**Assignment:**
Of the material below, the lines to be retyped are those from the line containing "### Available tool" through the line containing "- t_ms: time", inclusive; reproduce them exactly.

**Information:**
◇ ◇ ◇ ◇ ◇ ◇ ◇

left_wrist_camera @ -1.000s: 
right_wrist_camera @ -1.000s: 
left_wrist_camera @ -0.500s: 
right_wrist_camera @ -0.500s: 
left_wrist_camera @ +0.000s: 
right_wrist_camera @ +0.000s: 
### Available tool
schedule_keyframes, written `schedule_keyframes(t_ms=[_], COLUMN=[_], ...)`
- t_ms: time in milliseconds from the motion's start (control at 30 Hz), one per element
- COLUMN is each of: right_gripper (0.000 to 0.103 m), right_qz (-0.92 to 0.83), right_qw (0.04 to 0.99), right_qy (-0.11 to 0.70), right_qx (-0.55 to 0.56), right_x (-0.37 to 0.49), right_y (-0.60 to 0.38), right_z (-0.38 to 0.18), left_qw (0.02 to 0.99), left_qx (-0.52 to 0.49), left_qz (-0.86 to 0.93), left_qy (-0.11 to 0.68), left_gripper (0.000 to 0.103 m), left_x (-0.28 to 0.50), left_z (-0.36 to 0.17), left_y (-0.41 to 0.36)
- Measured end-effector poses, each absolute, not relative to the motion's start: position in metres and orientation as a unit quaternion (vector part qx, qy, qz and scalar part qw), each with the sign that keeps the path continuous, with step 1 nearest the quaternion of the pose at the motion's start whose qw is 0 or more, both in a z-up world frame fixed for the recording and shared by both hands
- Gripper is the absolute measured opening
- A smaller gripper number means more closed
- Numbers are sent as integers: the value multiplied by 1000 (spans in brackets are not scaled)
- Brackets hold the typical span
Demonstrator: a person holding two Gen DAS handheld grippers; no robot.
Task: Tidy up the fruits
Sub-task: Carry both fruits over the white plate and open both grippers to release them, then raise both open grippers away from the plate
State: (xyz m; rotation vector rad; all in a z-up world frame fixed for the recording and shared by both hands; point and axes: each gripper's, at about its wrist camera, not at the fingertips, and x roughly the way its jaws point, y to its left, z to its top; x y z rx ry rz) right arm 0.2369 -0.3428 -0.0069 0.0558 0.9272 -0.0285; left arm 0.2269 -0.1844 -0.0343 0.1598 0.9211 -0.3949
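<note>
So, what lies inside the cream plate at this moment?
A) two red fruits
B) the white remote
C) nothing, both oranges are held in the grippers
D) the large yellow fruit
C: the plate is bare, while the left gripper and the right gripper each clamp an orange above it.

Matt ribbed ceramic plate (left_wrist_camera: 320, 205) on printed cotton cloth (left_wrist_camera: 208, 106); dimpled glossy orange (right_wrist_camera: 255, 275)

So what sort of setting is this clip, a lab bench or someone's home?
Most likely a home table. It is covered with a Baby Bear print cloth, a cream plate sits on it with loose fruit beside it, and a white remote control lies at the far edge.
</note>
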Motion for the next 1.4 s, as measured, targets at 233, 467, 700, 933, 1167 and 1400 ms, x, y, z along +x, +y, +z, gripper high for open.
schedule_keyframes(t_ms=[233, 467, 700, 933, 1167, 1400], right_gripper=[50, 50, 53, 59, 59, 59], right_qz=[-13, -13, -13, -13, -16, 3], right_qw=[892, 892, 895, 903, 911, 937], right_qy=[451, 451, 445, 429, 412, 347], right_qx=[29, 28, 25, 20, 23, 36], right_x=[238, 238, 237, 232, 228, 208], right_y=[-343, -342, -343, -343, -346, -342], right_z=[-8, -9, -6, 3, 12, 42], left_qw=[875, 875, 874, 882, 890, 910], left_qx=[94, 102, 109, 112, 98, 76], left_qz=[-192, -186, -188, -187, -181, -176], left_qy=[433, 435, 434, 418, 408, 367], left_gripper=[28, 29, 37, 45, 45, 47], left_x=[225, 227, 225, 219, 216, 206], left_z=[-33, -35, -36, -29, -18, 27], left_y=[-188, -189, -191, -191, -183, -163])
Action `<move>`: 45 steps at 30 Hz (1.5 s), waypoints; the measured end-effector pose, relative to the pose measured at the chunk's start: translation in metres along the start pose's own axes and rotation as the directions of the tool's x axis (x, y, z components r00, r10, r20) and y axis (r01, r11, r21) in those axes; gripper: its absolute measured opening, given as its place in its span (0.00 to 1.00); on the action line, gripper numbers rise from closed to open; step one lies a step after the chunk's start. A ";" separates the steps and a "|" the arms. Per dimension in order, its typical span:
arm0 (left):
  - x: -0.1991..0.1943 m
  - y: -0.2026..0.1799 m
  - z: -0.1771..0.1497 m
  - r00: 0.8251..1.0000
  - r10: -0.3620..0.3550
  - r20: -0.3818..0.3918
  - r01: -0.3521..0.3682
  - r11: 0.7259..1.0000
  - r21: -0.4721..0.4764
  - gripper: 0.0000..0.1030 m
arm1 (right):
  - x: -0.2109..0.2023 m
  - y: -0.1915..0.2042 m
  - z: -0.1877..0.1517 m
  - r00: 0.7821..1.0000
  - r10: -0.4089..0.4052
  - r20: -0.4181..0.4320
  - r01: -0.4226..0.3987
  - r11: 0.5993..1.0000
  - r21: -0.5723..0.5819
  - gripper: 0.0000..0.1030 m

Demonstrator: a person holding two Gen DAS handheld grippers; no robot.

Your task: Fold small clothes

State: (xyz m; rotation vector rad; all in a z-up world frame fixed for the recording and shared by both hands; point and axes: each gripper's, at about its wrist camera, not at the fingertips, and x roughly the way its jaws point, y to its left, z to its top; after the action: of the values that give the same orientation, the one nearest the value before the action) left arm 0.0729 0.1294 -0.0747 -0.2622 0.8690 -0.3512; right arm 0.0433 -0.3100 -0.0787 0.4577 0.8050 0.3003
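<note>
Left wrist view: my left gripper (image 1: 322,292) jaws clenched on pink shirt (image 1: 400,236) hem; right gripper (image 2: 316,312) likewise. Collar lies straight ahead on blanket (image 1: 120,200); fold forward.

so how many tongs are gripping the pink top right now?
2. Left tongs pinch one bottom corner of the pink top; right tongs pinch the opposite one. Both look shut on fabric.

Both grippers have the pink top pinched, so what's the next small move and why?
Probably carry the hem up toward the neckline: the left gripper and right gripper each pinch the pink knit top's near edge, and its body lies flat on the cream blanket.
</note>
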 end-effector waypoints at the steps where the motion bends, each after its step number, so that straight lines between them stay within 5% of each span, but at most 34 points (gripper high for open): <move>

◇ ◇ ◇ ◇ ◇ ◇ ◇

**Reply:**
### Available tool
schedule_keyframes, written `schedule_keyframes(t_ms=[_], COLUMN=[_], ...)`
- t_ms: time in milliseconds from the motion's start (control at 30 Hz), one per element

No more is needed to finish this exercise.